Over the last year, we’ve been working with different groups across BAIR to better allow researchers to leverage the cloud. We had to make Ray Tune and the Ray Cluster Launcher general enough to support a large body of research codebases while making the barrier to entry so low that anyone could try it out in a couple of minutes.

# An example Ray Tune script for PyTorch.
import torch.optim as optim
from ray import tune
from ray.tune.examples.mnist_pytorch import (
    get_data_loaders, ConvNet, train, test)

class TrainMNIST(tune.Trainable):
    def _setup(self, config):
        self.train_loader, self.test_loader = get_data_loaders()
        self.model = ConvNet()
        self.optimizer = optim.SGD(
            self.model.parameters(), lr=config.get("lr", 0.01))

    def _train(self):
        train(self.model, self.optimizer, self.train_loader)
        acc = test(self.model, self.test_loader)
        return {"mean_accuracy": acc}

    def _save(self, checkpoint_dir):
        checkpoint_path = os.path.join(checkpoint_dir, "model.pth")
        torch.save(self.model.state_dict(), checkpoint_path)
        return checkpoint_path

    def _restore(self, checkpoint_path):
        self.model.load_state_dict(torch.load(checkpoint_path))

analysis = tune.run(
    TrainMNIST,
    stop={"training_iteration": 50},
    config={"lr": tune.grid_search([0.001, 0.01, 0.1])})

print("Best hyperparameters: ", analysis.get_best_config(
    metric="mean_accuracy"))
# Get a dataframe for analyzing trial results.
df = analysis.dataframe()

Tune has grown to become a popular open-source project for hyperparameter tuning.
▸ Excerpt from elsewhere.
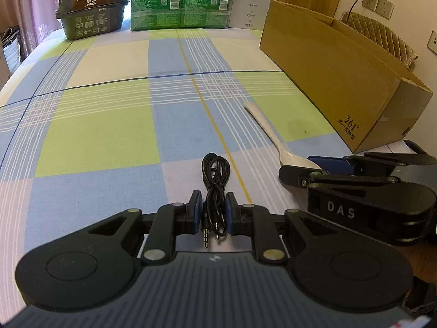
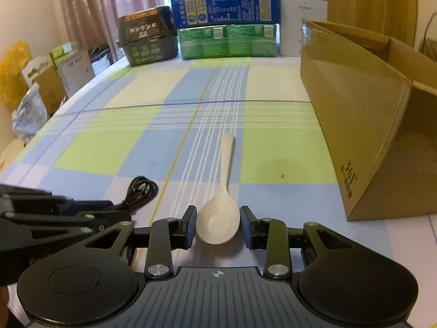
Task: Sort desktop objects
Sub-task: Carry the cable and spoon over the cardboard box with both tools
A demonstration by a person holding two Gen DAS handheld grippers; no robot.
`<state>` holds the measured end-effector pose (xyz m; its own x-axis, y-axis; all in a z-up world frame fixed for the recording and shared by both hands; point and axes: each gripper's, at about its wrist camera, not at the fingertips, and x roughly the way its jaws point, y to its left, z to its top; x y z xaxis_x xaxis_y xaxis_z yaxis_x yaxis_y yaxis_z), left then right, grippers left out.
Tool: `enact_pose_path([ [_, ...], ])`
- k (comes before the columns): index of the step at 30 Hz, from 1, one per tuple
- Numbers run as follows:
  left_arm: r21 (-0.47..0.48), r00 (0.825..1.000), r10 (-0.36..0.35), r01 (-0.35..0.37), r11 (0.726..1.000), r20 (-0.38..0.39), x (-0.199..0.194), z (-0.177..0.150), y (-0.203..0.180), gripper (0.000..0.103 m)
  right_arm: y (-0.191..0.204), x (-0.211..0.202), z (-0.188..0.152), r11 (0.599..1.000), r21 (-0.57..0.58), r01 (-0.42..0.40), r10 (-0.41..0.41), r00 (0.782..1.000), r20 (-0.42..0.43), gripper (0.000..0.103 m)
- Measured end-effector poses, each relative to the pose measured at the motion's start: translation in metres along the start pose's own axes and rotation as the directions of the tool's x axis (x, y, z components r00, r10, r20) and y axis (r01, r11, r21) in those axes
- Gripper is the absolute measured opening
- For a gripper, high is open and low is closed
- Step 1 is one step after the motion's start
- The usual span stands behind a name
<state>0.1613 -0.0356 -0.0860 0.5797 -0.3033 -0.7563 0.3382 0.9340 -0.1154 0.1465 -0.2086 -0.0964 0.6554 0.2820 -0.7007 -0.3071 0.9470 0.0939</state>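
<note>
A coiled black audio cable (image 1: 215, 175) lies on the checked tablecloth, its two jack plugs pointing back at the camera. My left gripper (image 1: 213, 210) is shut on the cable, blue pads pressing the bundle from both sides. A pale cream spoon (image 2: 222, 205) lies with its handle pointing away; it also shows in the left wrist view as the spoon (image 1: 269, 134). My right gripper (image 2: 218, 225) is shut on the spoon's bowl, both pads against its rim. The cable (image 2: 139, 192) and the left gripper appear at the left of the right wrist view. Both items rest on the cloth.
An open brown cardboard box (image 1: 341, 82) stands along the right side, close to the right gripper. Stacked green and blue cartons (image 1: 180, 11), a dark food container (image 1: 91, 11) and a white box (image 1: 252, 0) line the far edge. Bags and boxes (image 2: 43, 82) sit beyond the left edge.
</note>
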Motion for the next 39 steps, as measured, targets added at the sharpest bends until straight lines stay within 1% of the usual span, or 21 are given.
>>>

It is used in many other popular research projects, ranging from Population-based Data Augmentation, to Hyperparameter Tuning for AllenNLP, to AutoML in AnalyticsZoo.

Numerous open-source research projects from BAIR now rely on the combination of Ray Tune and the Ray Cluster Launcher to orchestrate and execute distributed experiments, including rail-berkeley/softlearning, HumanCompatibleAI/adversarial-policies, and flow-project/flow.

So go ahead and try Ray Tune and Cluster Launcher yourself!